Geography? Philosophy? A conference so old-fashioned might as well break out the leather helmets.
(Oh, and that noise you heard was Sankey yelling, "Get me FSU on Zoom, stat!")
Geography no longer counts. The only operative philosophy is borrowed not from Amos Alonzo Stagg but the fictional Gordon Gekko: Greed is good. Arizona, Arizona State, Colorado and Utah just upped sticks because they'd rather not play on Apple TV. Oregon and Washington are Big Ten-bound, and never mind that their student-athletes – in our time of NIL, can we retire that euphemism? – will face three- and four-hour flights for every league road game?

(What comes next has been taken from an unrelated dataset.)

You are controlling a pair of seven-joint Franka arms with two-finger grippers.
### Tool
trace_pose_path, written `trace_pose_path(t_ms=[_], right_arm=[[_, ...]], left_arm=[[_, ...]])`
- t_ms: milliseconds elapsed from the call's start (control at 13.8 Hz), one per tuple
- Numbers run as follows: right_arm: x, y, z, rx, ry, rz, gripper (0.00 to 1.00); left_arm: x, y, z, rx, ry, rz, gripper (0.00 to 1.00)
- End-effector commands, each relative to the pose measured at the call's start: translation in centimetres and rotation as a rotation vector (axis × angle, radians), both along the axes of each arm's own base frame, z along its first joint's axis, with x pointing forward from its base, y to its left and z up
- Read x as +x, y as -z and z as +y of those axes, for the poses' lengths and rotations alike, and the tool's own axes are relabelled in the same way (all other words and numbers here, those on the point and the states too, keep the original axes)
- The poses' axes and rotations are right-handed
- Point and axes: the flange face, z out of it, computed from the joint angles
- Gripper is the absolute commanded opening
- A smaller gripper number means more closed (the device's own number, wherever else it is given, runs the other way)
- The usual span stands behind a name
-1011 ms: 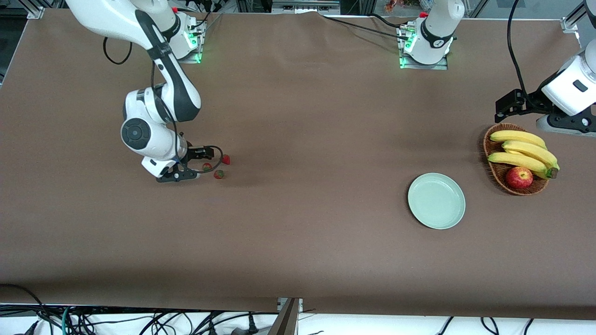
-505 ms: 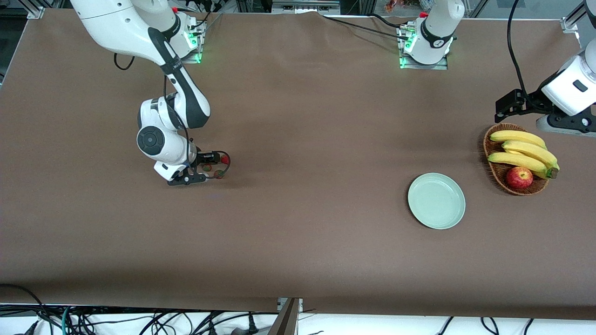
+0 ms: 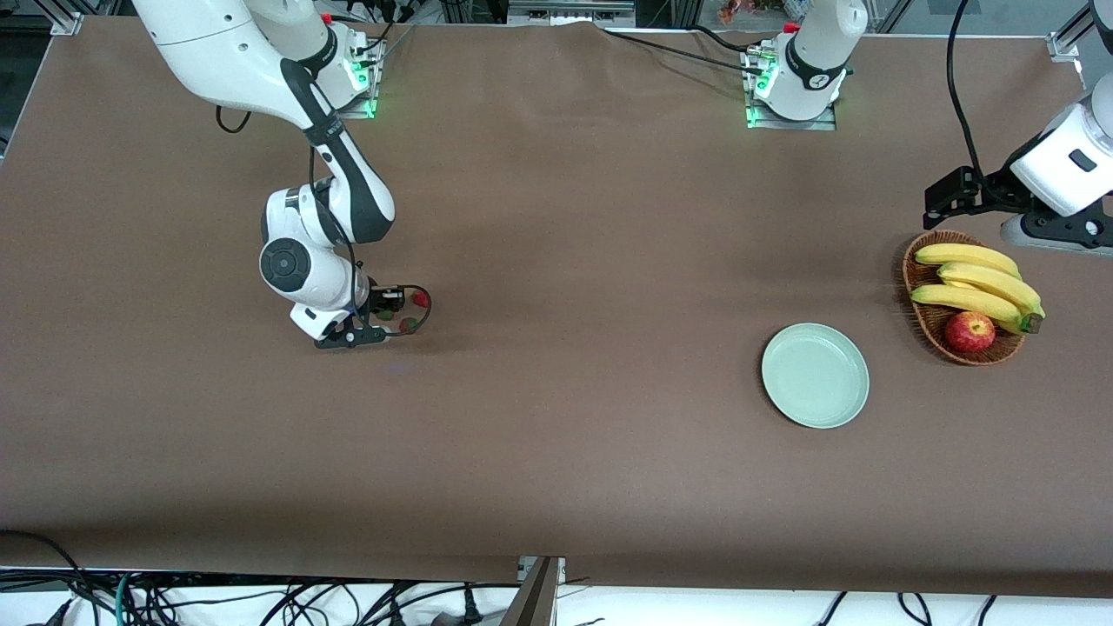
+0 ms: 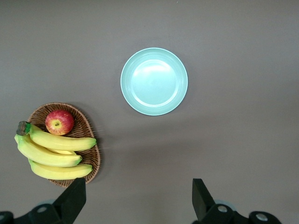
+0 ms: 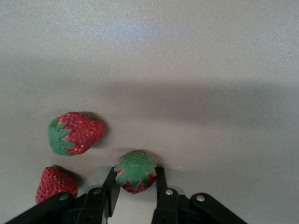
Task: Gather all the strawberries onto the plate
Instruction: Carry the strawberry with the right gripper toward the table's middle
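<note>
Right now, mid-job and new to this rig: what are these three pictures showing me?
Two robot arms work at a brown table. The wide picture looks down from across the table; the other two come from a camera on each wrist. The right gripper is down at the table, fingers pinching one strawberry; two more strawberries lie beside it. The left gripper waits open, up over the table near the empty plate and a basket of bananas and an apple.

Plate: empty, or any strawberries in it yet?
Empty. The plate shows a bare mint surface in the left wrist view; all three strawberries lie on the table by the right gripper.
</note>
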Motion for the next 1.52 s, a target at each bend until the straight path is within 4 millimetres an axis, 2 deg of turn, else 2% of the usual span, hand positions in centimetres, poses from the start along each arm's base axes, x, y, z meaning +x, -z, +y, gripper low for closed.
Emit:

For "conference," we say "ATM." For "tradition," we say, "Huh?" Still, the World Series used to play only day games. Everything changes. Stop whining.
A final whine before we go: Conferences came to exist because of a shared ethos, much of it traceable to geography. The SEC was a collection of like-minded institutions from a specific region. So was the Big Ten. So was the Pac-12, which was once the AAWU, which wasn't a root beer but the Athletic Association of Western Universities
Geography and ethos gave way to programming. College football exists not as a celebration of regional pride but as blocks of television. We'll watch whatever's on. Kickoff is whenever the network says it is. What began in 1981 with a lawsuit filed by Georgia and Oklahoma against the NCAA's control of media rights has seen its final battle.
Big shock. TV won.
The Pac-12 disintegrated because it couldn't rustle up a decent contract. Florida State put the ACC on notice, though still unclear is what, beyond huffing and puffing, the Seminoles can do about it. Even the SEC, accustomed to leading every parade, is asking, "Did we just fall behind?"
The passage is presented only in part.